Last Updated on July 24, 2023 by Editorial Team

Author(s): Ricky Costa

Originally published on Towards AI.

Photo by Youhana Nassif on Unsplash


The NLP Cypher U+007C 10.25.20

On Her Majesty’s Service

Was knocking about the Big Bad NLP Database when I arrived on a unique dataset. This lot, and it’s accompanying GitHub repo, struck me as bizarre, first, because of its content and second, because of its author/sponsor. So I went down the rabbit hole.

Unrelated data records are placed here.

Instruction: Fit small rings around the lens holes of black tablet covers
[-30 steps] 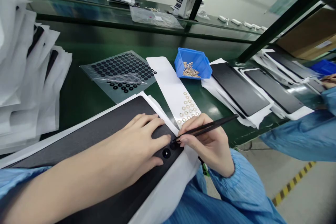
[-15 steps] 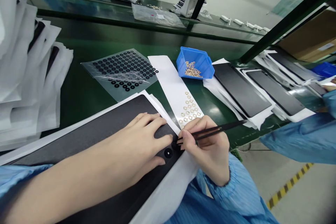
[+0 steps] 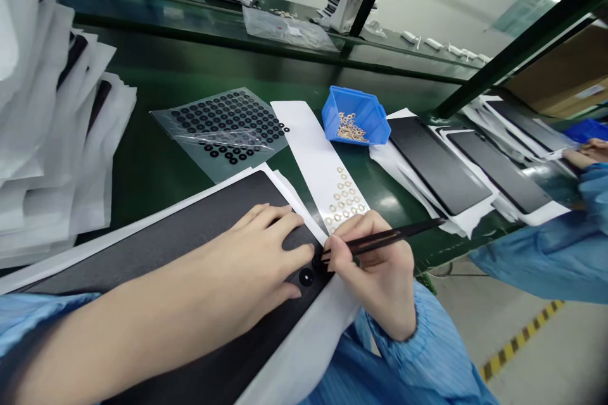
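Partly hidden, the tips of the thin black tweezers (image 3: 380, 239) vanish where they meet the flat matte black panel (image 3: 190, 234); what they hold cannot be made out. Right hand (image 3: 375, 266) pinches the tweezers, fingers together. Left hand (image 3: 251, 259) lies flat, fingers apart, pressing the panel just beside them. 1 small glossy black disc (image 3: 306, 277) sits below the grip.

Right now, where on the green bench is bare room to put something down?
Bare green mat lies between the white sleeve stack and the black ring sheet. Crowded: around the blue bin and dark panels.
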`<state>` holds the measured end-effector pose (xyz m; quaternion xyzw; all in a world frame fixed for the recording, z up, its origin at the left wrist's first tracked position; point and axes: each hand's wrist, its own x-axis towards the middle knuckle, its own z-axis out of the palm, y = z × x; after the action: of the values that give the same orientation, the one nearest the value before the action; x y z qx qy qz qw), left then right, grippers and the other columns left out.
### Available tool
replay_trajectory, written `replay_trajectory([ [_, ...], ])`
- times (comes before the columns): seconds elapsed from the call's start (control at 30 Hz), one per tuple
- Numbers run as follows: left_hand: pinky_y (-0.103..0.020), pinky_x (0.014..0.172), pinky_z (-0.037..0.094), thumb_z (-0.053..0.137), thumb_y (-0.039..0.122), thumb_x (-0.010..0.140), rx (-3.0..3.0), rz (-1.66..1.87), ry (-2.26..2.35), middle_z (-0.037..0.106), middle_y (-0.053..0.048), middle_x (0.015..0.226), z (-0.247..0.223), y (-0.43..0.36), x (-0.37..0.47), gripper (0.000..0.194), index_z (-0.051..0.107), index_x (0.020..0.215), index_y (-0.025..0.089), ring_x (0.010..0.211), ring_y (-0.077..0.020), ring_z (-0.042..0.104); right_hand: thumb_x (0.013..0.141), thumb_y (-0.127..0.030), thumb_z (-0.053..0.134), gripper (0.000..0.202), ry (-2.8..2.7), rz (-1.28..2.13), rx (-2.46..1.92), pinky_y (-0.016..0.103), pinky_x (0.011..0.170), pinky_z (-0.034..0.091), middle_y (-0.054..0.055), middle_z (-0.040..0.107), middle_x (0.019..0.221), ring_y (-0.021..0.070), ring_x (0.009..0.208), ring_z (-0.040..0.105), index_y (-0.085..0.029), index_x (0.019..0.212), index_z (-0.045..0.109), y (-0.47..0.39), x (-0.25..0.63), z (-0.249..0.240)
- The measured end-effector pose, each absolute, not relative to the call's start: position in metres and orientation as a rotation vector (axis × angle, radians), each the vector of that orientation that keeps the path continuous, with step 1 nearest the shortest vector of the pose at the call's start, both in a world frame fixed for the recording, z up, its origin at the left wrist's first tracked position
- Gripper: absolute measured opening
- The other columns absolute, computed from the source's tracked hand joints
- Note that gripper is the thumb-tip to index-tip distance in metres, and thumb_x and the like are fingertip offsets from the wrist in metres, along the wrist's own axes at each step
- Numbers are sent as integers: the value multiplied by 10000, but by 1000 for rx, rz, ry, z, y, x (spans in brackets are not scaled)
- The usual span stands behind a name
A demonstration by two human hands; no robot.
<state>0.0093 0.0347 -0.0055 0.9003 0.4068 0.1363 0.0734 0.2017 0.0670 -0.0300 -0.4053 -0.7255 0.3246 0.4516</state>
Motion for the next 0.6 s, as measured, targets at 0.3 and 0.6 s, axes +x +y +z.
replay_trajectory([
  [0.3, -468, 887, 482, 646, 257, 860, 2693, 424, 1233, 573, -113, 1180, -9, 36, 10, 212, 610, 1064, 211, 1112, -318, 519, 774, -106, 576, 195, -1814, 923, -1011, 231, 440, 460, -16, 577, 610, 118, 514, 568, -216, 661, 462, 76, 201, -25],
  [0.6, -480, 924, 476, 629, 246, 878, 2675, 356, 1241, 562, -119, 1218, -3, 34, 9, 243, 605, 1118, 217, 1166, -323, 498, 809, -167, 681, 145, -1762, 1059, -892, 240, 461, 539, -5, 627, 671, 125, 509, 628, -206, 744, 557, 76, 210, -17],
])
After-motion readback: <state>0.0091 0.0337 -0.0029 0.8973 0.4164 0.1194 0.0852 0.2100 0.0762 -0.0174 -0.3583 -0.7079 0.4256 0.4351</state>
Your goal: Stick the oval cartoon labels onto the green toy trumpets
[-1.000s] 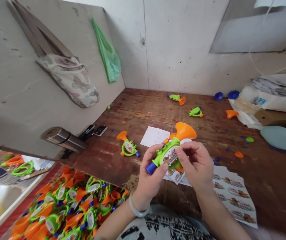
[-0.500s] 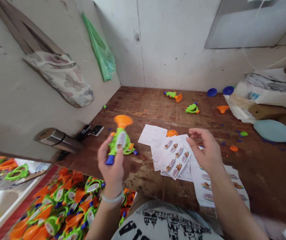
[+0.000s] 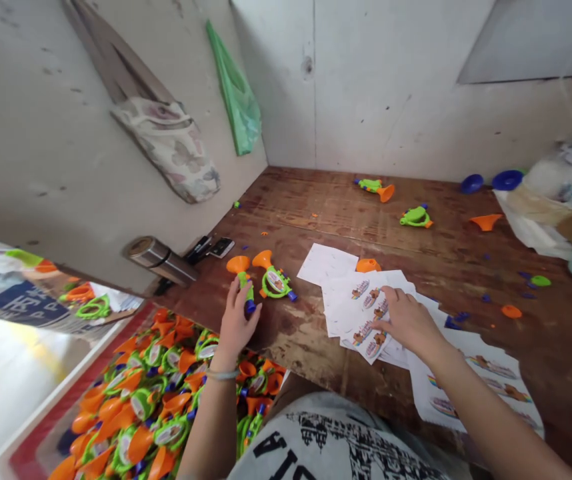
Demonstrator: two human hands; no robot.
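Observation:
My left hand (image 3: 237, 320) lies over the lower end of a green toy trumpet (image 3: 244, 280) with an orange bell, on the wooden table near its left edge. Just right of it rests a second trumpet (image 3: 275, 282) with a sticker on its round green part. My right hand (image 3: 409, 319) touches the top sticker sheet (image 3: 361, 323) of a loose pile of white sheets; its fingertips are over the printed bear stickers. More sticker sheets (image 3: 486, 373) lie under my right forearm.
A box of finished-looking trumpets (image 3: 141, 400) stands below the table's left edge. A steel flask (image 3: 162, 260) and phone (image 3: 221, 247) sit at the left. Two toys (image 3: 416, 217) (image 3: 375, 188) and blue discs (image 3: 507, 179) lie at the back, with small coloured parts at the right.
The trumpet from my left hand is now down on the table, where two stand side by side. My right hand has come down onto the sticker sheet. The view has shifted left.

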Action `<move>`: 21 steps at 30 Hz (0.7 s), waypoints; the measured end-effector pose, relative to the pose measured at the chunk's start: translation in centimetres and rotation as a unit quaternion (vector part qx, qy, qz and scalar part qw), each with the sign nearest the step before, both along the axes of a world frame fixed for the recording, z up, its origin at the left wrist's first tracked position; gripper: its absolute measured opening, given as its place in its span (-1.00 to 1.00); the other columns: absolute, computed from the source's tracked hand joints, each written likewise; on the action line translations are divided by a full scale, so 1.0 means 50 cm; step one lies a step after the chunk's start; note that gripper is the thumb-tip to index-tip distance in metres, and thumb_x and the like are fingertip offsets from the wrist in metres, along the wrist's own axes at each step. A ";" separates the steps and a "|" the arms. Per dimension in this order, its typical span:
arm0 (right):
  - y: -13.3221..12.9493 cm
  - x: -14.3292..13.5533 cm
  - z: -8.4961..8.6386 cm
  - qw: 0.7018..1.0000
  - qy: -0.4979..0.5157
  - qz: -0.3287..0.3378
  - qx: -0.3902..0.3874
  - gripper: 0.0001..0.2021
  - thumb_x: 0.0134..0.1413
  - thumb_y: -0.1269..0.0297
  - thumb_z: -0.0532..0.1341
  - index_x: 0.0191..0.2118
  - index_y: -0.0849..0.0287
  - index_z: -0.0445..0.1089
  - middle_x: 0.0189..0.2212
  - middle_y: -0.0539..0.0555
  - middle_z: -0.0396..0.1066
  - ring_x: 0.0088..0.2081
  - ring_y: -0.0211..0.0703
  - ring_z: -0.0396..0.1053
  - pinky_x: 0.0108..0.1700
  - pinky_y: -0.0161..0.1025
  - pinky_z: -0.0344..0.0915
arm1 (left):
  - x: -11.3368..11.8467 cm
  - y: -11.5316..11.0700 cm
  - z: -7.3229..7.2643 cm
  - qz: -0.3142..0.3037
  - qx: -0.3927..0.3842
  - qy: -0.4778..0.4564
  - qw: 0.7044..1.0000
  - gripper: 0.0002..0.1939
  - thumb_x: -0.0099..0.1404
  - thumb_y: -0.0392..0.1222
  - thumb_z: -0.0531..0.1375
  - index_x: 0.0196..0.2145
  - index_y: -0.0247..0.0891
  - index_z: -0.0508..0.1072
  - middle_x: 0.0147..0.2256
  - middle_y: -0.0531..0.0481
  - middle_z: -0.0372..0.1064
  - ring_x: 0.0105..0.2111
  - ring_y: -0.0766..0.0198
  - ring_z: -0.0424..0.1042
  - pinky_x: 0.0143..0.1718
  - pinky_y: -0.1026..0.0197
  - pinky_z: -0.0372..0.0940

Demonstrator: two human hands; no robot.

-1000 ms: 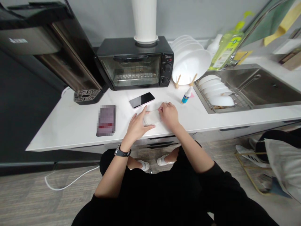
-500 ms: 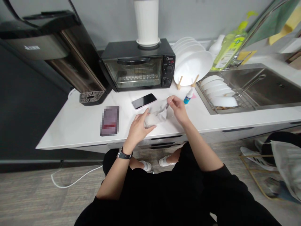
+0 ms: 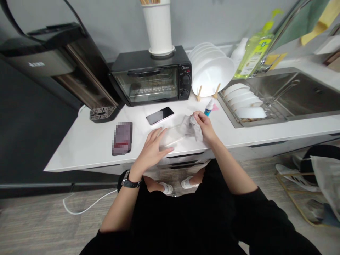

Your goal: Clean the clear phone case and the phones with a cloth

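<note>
My right hand [image 3: 205,127] pinches a crumpled light grey cloth [image 3: 189,126] just above the white counter [image 3: 87,145]. My left hand [image 3: 152,146], with a watch on its wrist, lies at the left end of a pale, flat, see-through item [image 3: 171,136]; its thumb and fingers are spread apart around that end. Whether the item is a bag or a thin tray I cannot tell. Behind my left hand lies a phone [image 3: 159,115], dark screen up. A small blue and white spray bottle [image 3: 208,107] stands just beyond my right hand.
A blurred purple item [image 3: 122,138] lies left on the counter. Behind are a water dispenser [image 3: 103,113], a toaster oven [image 3: 151,85] with a white holder [image 3: 159,32] on top, and racked plates [image 3: 211,76]. To the right, bowls [image 3: 249,112] sit at the sink [image 3: 294,106].
The grey cloth has shifted right with my right hand, away from my left hand. My left hand has moved slightly left and its fingers have spread. The camera view has shifted a little.
</note>
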State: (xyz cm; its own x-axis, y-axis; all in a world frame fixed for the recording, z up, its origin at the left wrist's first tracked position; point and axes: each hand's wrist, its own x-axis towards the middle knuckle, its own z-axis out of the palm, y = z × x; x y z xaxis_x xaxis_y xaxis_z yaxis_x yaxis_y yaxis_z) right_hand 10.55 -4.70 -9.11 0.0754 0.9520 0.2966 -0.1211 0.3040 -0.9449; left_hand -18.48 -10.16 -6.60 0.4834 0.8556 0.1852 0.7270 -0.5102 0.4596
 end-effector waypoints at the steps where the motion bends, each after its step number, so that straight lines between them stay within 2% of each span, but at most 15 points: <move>1: -0.001 0.001 0.002 1.000 0.000 0.005 0.000 -0.45 0.10 -0.39 0.43 -0.30 0.02 0.39 -0.41 -0.07 0.27 -0.35 -0.20 0.21 -0.27 -0.24 0.22 | 0.002 0.023 0.007 0.008 0.011 -0.007 1.000 -0.14 0.50 0.30 0.23 0.57 -0.14 0.18 0.55 -0.24 0.12 0.56 -0.15 0.06 0.58 -0.24 0.08; 3: -0.004 0.000 0.006 1.000 -0.004 0.022 -0.009 -0.43 0.08 -0.40 0.44 -0.31 0.03 0.39 -0.43 -0.08 0.25 -0.37 -0.21 0.18 -0.30 -0.24 0.17 | 0.011 0.084 0.021 0.032 0.040 -0.010 0.999 -0.19 0.56 0.27 0.15 0.55 -0.22 0.19 0.52 -0.28 0.19 0.51 -0.12 0.18 0.56 -0.20 0.09; 5: -0.008 -0.002 0.010 0.999 -0.013 0.037 -0.023 -0.41 0.05 -0.42 0.44 -0.30 0.04 0.38 -0.45 -0.10 0.22 -0.41 -0.24 0.13 -0.34 -0.25 0.11 | 0.023 0.153 0.028 0.075 0.061 0.017 0.995 -0.21 0.57 0.19 0.16 0.55 -0.31 0.19 0.50 -0.35 0.22 0.49 -0.15 0.21 0.55 -0.19 0.10; 7: -0.013 -0.005 0.012 0.998 -0.023 0.048 -0.035 -0.40 0.05 -0.43 0.44 -0.30 0.05 0.38 -0.47 -0.12 0.19 -0.44 -0.27 0.09 -0.38 -0.26 0.05 | 0.034 0.215 0.027 0.113 0.046 0.070 0.990 -0.15 0.53 0.15 0.23 0.54 -0.43 0.19 0.48 -0.44 0.23 0.48 -0.25 0.23 0.54 -0.20 0.09; 9: -0.015 -0.006 0.013 0.997 -0.030 0.055 -0.040 -0.40 0.06 -0.43 0.43 -0.29 0.06 0.37 -0.49 -0.13 0.19 -0.47 -0.28 0.09 -0.40 -0.26 0.02 | 0.042 0.255 0.021 0.123 0.019 0.112 0.986 -0.10 0.49 0.12 0.29 0.54 -0.49 0.18 0.45 -0.48 0.28 0.45 -0.28 0.28 0.50 -0.19 0.13; 13: -0.014 -0.007 0.012 0.996 -0.040 0.059 -0.044 -0.39 0.06 -0.44 0.42 -0.30 0.07 0.37 -0.49 -0.13 0.22 -0.47 -0.29 0.12 -0.41 -0.27 0.04 | 0.050 0.268 0.012 0.117 0.026 0.111 0.987 -0.17 0.46 0.06 0.34 0.51 -0.39 0.27 0.34 -0.39 0.45 0.34 -0.21 0.42 0.38 -0.07 0.30; 17: -0.009 -0.013 0.011 0.998 -0.047 0.022 -0.033 -0.37 0.03 -0.45 0.43 -0.29 0.07 0.37 -0.48 -0.14 0.21 -0.47 -0.30 0.12 -0.40 -0.27 0.06 | 0.050 0.255 0.020 0.139 0.049 0.090 0.985 -0.21 0.41 0.07 0.38 0.44 -0.38 0.38 0.17 -0.43 0.58 0.18 -0.27 0.55 0.25 -0.11 0.38; 19: -0.004 -0.019 0.012 0.999 -0.048 -0.015 -0.020 -0.37 0.05 -0.46 0.41 -0.27 0.06 0.36 -0.46 -0.14 0.20 -0.46 -0.31 0.10 -0.39 -0.27 0.04 | 0.047 0.257 0.029 0.141 0.019 0.032 0.989 -0.19 0.37 0.10 0.42 0.43 -0.36 0.41 0.15 -0.41 0.60 0.15 -0.25 0.58 0.23 -0.11 0.38; 21: 0.005 -0.028 0.015 0.997 -0.059 -0.055 -0.003 -0.39 0.11 -0.46 0.38 -0.24 0.04 0.35 -0.46 -0.14 0.18 -0.47 -0.30 0.08 -0.41 -0.26 0.00 | 0.046 0.265 0.038 0.115 -0.061 -0.073 0.989 -0.15 0.34 0.13 0.43 0.44 -0.33 0.40 0.11 -0.34 0.64 0.09 -0.16 0.61 0.18 -0.06 0.41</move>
State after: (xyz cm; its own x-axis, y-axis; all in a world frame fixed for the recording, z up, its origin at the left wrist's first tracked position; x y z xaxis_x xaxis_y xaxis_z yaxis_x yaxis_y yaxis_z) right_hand 9.18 -4.44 -8.34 0.1435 0.9418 0.3041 0.0249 0.3038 -0.9524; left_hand -16.17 3.09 -4.72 0.2494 0.9601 0.1264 0.7386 -0.2730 0.6164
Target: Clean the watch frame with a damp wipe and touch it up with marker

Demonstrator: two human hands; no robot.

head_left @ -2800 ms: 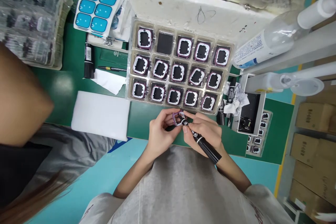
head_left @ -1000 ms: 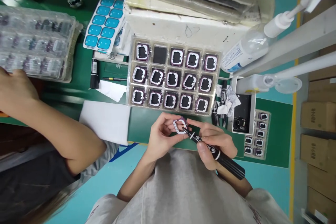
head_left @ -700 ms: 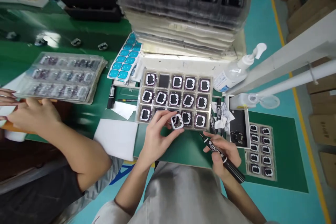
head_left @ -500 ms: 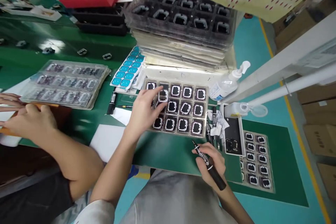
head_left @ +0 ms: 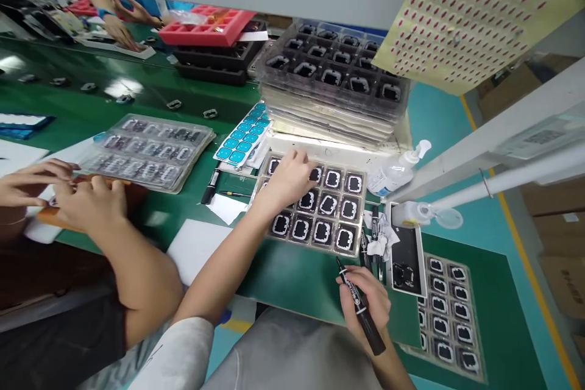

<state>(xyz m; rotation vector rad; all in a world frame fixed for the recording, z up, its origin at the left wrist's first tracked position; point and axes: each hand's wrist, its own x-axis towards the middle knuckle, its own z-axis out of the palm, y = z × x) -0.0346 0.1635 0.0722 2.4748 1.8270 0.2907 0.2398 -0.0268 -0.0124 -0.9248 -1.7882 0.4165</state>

The dataset, called re3d, was created by a couple of consultancies in the UK on behalf of the Defence Science and Technology Laboratory (DSTL), which is part of the ultra-secret Porton Down government facility. The tech lab is a daughter agency of the UK Ministry of Defense and you can think of it as the UK’s version of DARPA/Skunkworks. And they have an “interesting” history. But why does one of the UK’s most secretive labs have an interest in NLP, and more specifically, an entity/relation extraction dataset? Well… according to their repo:

The project aimed to create a ‘gold standard’ dataset that could be used to train and validate machine learning approaches to natural language processing (NLP); specifically focusing on entity and relationship extraction relevant to somebody operating in the role of a defence and security intelligence analyst.

say wha?! U+1F9D0

Their datasets consist of JSON files with entities and relations extracted encompassing several “interesting” sectors: Australian Department of Foreign Affairs, BBC Online, CENTCOM, Delegation of the European Union to Syria, UK Government, US State Department, & (everyone’s favorite) Wikipedia. U+1F468‍U+1F4BB

So what does it look like? Here’s an example from their relations.json file in the CENTCOM (US Central Command) folder: This shows metadata of the entity “Joseph Votel”, his relation of being “IsSynomymOf” with the entity of “commander of U.S. Central Command” and also includes text span metadata from the source document. U+1F441

{'_id': '001C9C3F3DFE16B4921B1E906F66E161-3-14-47-0-12-IsSynonymOf', 'begin': 395, 
'confidence': 1,
'documentId': '001C9C3F3DFE16B4921B1E906F66E161',
'end': 397,
'source': 'commander of U.S. Central Command',
'sourceBegin': 397,
'sourceEnd': 430,
'target': 'Joseph Votel',
'targetBegin': 383,
'targetEnd': 395,
'type': 'IsSynonymOf',
'value': ','}

Here’s the source URL from the example above:

“sourceUrl” : “”

Essentially, this dataset allows one to create relation/entity graphs to military personnel, locations, weapons and other treats from publicly available articles. And if you use your imagination, this dataset can be used for crazy stuff.U+1F62C

top secret

Their GitHub repo offers a complete view of their schema for relations and entities, and it seems that the DSTL has other “interesting” repositories you may want to check out. Give the dataset a try and let me know what other things you may find! Just don’t tell MI6. info @ quantumstat . com

This message will self destruct in 30 seconds.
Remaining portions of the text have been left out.